Display Bark Colors and Textures Effectively
The idea of creating a bonsai immediately comes to mind when you see the Rough Barked Japanese Maple, and really, the same is true for the Coral Bark and Golden Bark trees too. Now full-blown bonsai is a skilled matter, calling for root pruning and growing in small containers, but you can achieve a similar effect using a larger pot, just with pruning and some simple training. Japanese maples have fine root systems, and they thrive in pots and planters for many years. For a long life it is important to have good drainage, and today you can often find ‘tree compost’ in garden centers. This has coarse crushed stone in it, but if you can’t find it for your tree, then add coarse gravel to regular potting soil. About 20% by volume is about right. This way you can water regularly, as these trees need, but without making the soil in the pot constantly wet, which can almost inevitably lead to root diseases. Make sure that the container has good-sized drainage holes too.

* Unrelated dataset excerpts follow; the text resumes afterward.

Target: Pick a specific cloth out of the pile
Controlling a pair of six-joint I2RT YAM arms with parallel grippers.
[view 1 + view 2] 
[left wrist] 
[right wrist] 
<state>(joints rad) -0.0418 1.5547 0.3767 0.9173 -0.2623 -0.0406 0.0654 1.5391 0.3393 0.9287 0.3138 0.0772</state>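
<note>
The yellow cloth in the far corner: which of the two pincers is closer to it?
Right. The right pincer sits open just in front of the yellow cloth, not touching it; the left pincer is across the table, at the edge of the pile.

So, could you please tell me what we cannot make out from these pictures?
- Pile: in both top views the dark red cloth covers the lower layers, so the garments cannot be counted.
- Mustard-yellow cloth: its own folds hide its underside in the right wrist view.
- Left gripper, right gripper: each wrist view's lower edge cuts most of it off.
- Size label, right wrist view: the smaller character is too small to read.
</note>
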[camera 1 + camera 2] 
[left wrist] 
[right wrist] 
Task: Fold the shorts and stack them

Now you can prune your tree as you wish, so for example with the Rough Barked Japanese Maple you would want to expose plenty of trunk, keeping the foliage at the ends of the branches, perhaps in broad, spreading clusters. When young you can bend the stems at angles, or spread them horizontally, using canes and temporary ties. For the Japanese maples with colored twigs, the goal is to have a crown of new shoots of a good length, for the most color. To achieve this, trim back in spring to a constant framework, removing many of the young shoots from previous years. This will produce a whole new crop of longer twigs, with the best coloring. In a container you should make sure you feed your tree regularly, especially if you are going to trim off a lot of twigs each year. You can do this in a container, or out in the garden, but a tree like this on a balcony or patio would be a real feature, and you could move it to give it special prominence in winter. In the garden, situate a tree like this in front of evergreens, so that you create a brilliant color contrast of the bright twigs against a dark background.